Language Theoretic Security (LANGSEC) treats code patterns and data formats as languages and checks their grammars for the purpose of preventing the introduction of malicious code into software. It is able to recognize an attack even if it has never been seen before and will deal with it appropriately without the risk of any false positives.
Thad wrote:systemd rant
Thad wrote:Hey guys, remember 2004? Major hole in IE6, entire Internet slowed down noticeably?
If 2016 wasn't the worst year for overall stability since '04, it's about to be.
Chris Williams wrote:Compromised machines, following orders from as-yet unknown masterminds, threw massive amounts of junk traffic at servers operated by US-based Dyn, which provides DNS services for websites large and small.
The result: big names including GitHub, Twitter, Reddit, Netflix, AirBnb and so on, were among hundreds of websites rendered inaccessible to millions of people around the world for several hours today.
Now, researchers have devised an attack that could spell the end of ASLR as the world knows it now. The attack uses simple JavaScript code to identify the memory addresses where system and application components are loaded. When combined with attack code that exploits vulnerabilities in browsers or operating systems, the JavaScript can reliably eliminate virtually all of the protection ASLR provides.

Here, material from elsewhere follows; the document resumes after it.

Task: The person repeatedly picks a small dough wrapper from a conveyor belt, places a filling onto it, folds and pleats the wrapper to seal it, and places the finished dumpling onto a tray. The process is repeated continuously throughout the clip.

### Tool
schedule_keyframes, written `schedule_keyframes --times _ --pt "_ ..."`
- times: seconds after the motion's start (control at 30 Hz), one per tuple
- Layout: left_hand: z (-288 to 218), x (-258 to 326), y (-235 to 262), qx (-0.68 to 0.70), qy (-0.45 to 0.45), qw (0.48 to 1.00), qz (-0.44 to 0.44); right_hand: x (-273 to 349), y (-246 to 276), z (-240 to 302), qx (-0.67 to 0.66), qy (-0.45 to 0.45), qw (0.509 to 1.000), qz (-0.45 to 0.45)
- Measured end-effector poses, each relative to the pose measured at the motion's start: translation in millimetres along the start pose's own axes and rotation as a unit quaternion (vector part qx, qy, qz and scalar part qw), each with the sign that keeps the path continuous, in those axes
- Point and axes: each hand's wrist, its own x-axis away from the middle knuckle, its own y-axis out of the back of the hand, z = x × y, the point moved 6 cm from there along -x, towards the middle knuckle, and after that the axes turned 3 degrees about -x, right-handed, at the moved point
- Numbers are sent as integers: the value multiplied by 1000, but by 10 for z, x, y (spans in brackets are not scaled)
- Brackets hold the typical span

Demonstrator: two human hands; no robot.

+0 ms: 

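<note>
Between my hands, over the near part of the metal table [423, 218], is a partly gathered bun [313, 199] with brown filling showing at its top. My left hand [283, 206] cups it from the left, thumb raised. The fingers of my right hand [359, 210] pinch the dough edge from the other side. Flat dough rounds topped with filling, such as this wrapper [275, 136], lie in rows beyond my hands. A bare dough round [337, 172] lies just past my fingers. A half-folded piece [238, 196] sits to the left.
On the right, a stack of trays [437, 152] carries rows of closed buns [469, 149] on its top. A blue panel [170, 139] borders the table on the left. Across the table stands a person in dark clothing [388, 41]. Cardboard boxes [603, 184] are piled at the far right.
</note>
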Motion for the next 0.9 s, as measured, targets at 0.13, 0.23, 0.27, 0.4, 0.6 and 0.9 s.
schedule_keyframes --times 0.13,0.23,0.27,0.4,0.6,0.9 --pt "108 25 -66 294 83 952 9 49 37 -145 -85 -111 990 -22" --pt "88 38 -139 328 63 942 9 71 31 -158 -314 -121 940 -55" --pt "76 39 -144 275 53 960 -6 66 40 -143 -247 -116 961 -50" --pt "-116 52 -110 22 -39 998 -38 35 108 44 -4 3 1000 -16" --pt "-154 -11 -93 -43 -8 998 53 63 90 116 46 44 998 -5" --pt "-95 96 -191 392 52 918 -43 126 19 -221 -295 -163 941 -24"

The technique, which exploits what's known as a side channel in the memory cache of all widely used modern CPUs, is described in a research paper published on Wednesday.
[...]
AnC works by using what's known as an EVICT+TIME cache attack that detects which memory locations are accessed by a CPU's MMU. The researchers identified 22 microarchitectures from Intel, Advanced Micro Devices, and ARM that were vulnerable. They went on to say they have yet to test an architecture that didn't provide the MMU signal necessary to exploit the side channel.
[...]
Given how crucial caching is to the performance of modern CPUs, the researchers say architectural fixes are likely to be too costly to be feasible. And even if hardware mitigations are possible—say, by creating a separate cache for page tables—the researchers warn that the vulnerability may resurface in software. They conclude their findings with a recommendation that's sure to get the attention of software developers everywhere:
"We hence recommend ASLR to no longer be trusted as a first line of defense against memory error attacks and for future defenses not to rely on it as a pivotal building block."